■ What this task involves ■
Every line of the listing must be reproduced as it stands. Leave the images behind.
• • • • •
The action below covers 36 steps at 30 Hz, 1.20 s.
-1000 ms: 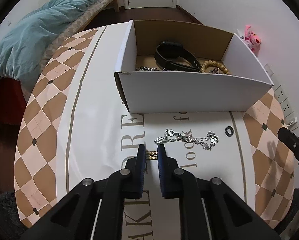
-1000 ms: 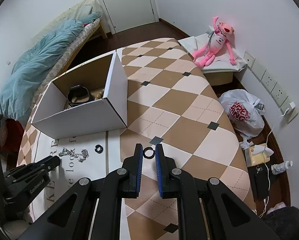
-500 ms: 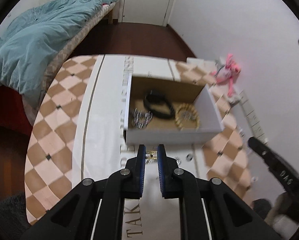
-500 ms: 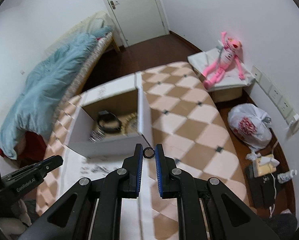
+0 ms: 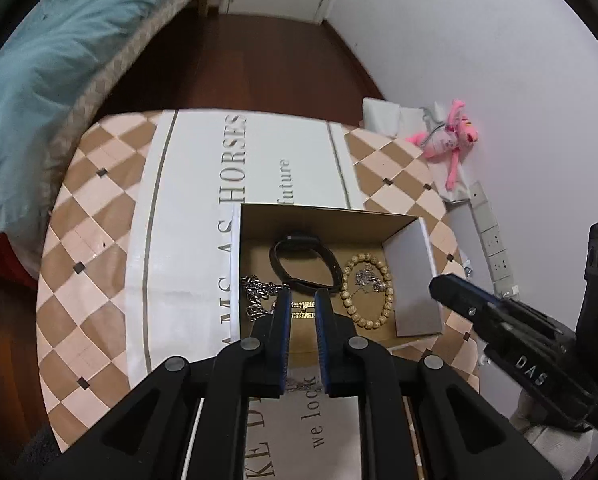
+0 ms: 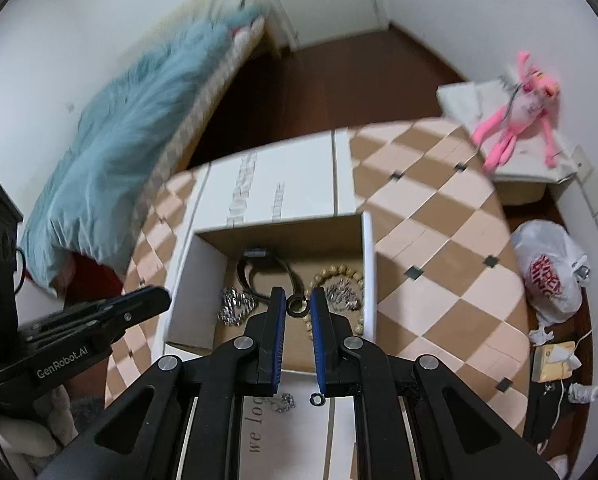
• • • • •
■ Answer to this task ■
The action below covers 36 steps at 30 Hz, 1.20 s.
-1000 ms: 
-1000 ms: 
-500 ms: 
-500 ms: 
+0 ms: 
+0 ms: 

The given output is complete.